* [What you will do]: The response must contain the complete data, printed exactly.

————————

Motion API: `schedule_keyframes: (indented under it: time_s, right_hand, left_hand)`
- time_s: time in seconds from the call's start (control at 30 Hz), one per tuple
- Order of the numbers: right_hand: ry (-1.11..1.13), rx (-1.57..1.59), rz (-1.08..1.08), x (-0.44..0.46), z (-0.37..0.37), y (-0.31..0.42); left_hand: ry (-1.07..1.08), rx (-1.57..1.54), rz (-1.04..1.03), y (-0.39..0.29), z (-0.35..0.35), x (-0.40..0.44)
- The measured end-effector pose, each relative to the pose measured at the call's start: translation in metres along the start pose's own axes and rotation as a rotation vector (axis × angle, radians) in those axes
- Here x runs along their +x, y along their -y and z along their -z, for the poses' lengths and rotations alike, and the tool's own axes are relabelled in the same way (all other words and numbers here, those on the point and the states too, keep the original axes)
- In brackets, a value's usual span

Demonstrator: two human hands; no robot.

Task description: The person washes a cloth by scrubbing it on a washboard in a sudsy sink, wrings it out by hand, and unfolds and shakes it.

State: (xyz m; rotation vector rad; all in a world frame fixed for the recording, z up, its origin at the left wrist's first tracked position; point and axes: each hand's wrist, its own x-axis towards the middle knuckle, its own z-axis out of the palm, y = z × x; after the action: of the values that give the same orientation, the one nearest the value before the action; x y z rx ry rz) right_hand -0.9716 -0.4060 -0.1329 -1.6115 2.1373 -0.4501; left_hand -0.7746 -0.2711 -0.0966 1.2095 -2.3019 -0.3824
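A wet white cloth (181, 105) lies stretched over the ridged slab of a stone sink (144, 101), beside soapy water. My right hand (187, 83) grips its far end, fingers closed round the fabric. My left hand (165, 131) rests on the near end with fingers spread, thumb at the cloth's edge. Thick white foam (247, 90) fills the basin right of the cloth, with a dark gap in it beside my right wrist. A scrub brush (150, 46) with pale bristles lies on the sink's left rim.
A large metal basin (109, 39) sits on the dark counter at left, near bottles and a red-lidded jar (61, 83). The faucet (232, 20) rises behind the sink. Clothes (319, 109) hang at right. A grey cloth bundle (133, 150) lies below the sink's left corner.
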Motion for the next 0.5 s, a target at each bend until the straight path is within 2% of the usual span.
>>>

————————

* [Answer to this problem]:
Motion API: `schedule_keyframes: (indented under it: time_s, right_hand, left_hand)`
- time_s: time in seconds from the call's start (control at 30 Hz), one per tuple
- Order of the numbers: right_hand: ry (-1.11..1.13), rx (-1.57..1.59), rz (-1.08..1.08), x (-0.44..0.46), z (-0.37..0.37), y (-0.31..0.42); left_hand: ry (-1.07..1.08), rx (-1.57..1.54), rz (-1.04..1.03), y (-0.39..0.29), z (-0.35..0.35), x (-0.40..0.44)
- The measured end-effector pose, each relative to the pose measured at the call's start: translation in metres along the start pose's own axes and rotation as a rotation vector (axis × angle, radians) in those axes
- Here x runs along their +x, y along their -y and z along their -z, for the poses' lengths and rotations alike, and the tool's own axes are relabelled in the same way (all other words and numbers here, those on the point and the states too, keep the original axes)
- In brackets, a value's usual span

Demonstrator: two human hands; no robot.

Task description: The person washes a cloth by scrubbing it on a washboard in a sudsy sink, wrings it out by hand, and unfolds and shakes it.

State: (xyz m; rotation vector rad; all in a world frame fixed for the recording, z up, its origin at the left wrist's first tracked position; point and axes: each hand's wrist, its own x-axis towards the middle knuckle, its own z-axis out of the palm, y = z × x; after the action: of the values that give the same orientation, the one nearest the value before the action; x y z rx ry rz) right_hand -0.9716 -0.4060 -0.1329 -1.6115 2.1373 -0.4501; left_hand -0.7746 -0.2711 -0.0966 1.2095 -2.3019 -0.3824
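A wet white cloth (181, 105) lies stretched over the ridged slab of a stone sink (144, 101), beside soapy water. My right hand (187, 83) grips its far end, fingers closed round the fabric. My left hand (165, 131) rests on the near end with fingers spread, thumb at the cloth's edge. Thick white foam (247, 90) fills the basin right of the cloth, with a dark gap in it beside my right wrist. A scrub brush (150, 46) with pale bristles lies on the sink's left rim.
A large metal basin (109, 39) sits on the dark counter at left, near bottles and a red-lidded jar (61, 83). The faucet (232, 20) rises behind the sink. Clothes (319, 109) hang at right. A grey cloth bundle (133, 150) lies below the sink's left corner.
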Motion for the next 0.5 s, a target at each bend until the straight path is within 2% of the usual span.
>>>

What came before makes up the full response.